Registros de problemas nas urnas eletrônicas em seções eleitorais do DF levaram as coligações adversárias a se acusar de suspeita de fraude, embora isto não tenha sido confirmado por representantes do Tribunal Regional Eleitoral (TRE-DF). Nenhuma urna foi impugnada por juízes responsáveis pela zonas onde as reclamações foram registradas.

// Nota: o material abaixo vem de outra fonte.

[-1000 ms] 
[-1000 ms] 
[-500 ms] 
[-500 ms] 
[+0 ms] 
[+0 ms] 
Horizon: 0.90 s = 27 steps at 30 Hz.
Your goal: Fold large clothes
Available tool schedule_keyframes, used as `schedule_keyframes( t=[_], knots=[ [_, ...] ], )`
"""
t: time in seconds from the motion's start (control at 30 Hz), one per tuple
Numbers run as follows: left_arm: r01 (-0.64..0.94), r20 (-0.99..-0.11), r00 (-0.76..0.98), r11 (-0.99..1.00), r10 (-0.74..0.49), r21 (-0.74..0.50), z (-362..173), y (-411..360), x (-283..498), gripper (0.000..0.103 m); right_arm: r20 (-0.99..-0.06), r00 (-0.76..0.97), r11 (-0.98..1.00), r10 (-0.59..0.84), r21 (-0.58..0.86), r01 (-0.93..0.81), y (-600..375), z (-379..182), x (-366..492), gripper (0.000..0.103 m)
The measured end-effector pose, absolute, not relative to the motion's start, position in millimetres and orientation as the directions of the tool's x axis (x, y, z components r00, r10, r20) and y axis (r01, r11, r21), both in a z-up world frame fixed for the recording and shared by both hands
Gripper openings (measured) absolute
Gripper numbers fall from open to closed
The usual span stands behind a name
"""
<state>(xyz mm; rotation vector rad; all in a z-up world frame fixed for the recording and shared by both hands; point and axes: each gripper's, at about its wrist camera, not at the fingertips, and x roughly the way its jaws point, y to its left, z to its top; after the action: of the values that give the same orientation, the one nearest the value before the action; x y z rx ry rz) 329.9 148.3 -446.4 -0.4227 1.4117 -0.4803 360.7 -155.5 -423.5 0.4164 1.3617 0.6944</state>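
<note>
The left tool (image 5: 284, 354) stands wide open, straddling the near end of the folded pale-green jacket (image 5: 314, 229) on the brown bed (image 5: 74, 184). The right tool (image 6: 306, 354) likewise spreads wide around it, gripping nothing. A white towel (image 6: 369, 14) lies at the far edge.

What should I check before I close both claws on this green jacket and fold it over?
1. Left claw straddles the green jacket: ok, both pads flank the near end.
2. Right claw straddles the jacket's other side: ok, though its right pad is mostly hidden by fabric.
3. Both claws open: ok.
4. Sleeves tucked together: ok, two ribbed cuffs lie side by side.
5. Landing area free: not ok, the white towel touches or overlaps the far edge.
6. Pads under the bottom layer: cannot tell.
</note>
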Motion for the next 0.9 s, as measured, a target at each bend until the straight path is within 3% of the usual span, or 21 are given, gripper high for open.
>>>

Inclusive, uma das queixas foi feita pelo próprio ex-governador Joaquim Roriz (PSC). Ao votar na tarde de ontem no Núcleo Bandeirante, alegou que a urna não apresentou a confirmação de seu voto. Enquanto registrava a reclamação na ata da seção, ele comentou que o equipamento não teria apresentado os rostos das candidaturas nas quais ele votou. “Quero absoluta correção”, decretou Roriz. Segundo a equipe da seção, o voto do ex-governador foi confirmado. “Três pessoas me ligaram do Paranoá relatando o mesmo problema”, comentou um dos integrantes da campanha de Weslian Roriz (PSC). A equipe jurídica da família Roriz disse que ainda não decidiu se vai entrar na Justiça para questionar o problema.
No Colégio Presbiteriano Mackenzie, no Lago Sul, por volta das 15h de ontem houve confusão quando um eleitor pediu que a seção fosse paralisada. Ao tentar votar, teria percebido que supostamente outra pessoa votara em seu lugar, segundo informou o supervisor do TRE. Assim que o eleitor foi informado da impossiblidade de efetuar novamente o voto, ele teria iniciado um tumulto e exigido que a urna fosse impugnada.
A juíza Valéria Motta Igrejas, responsável pela zona eleitoral da região, depois de analisar a ocorrência, decidiu não cancelar os votos efetuados para não prejudicar outros eleitores.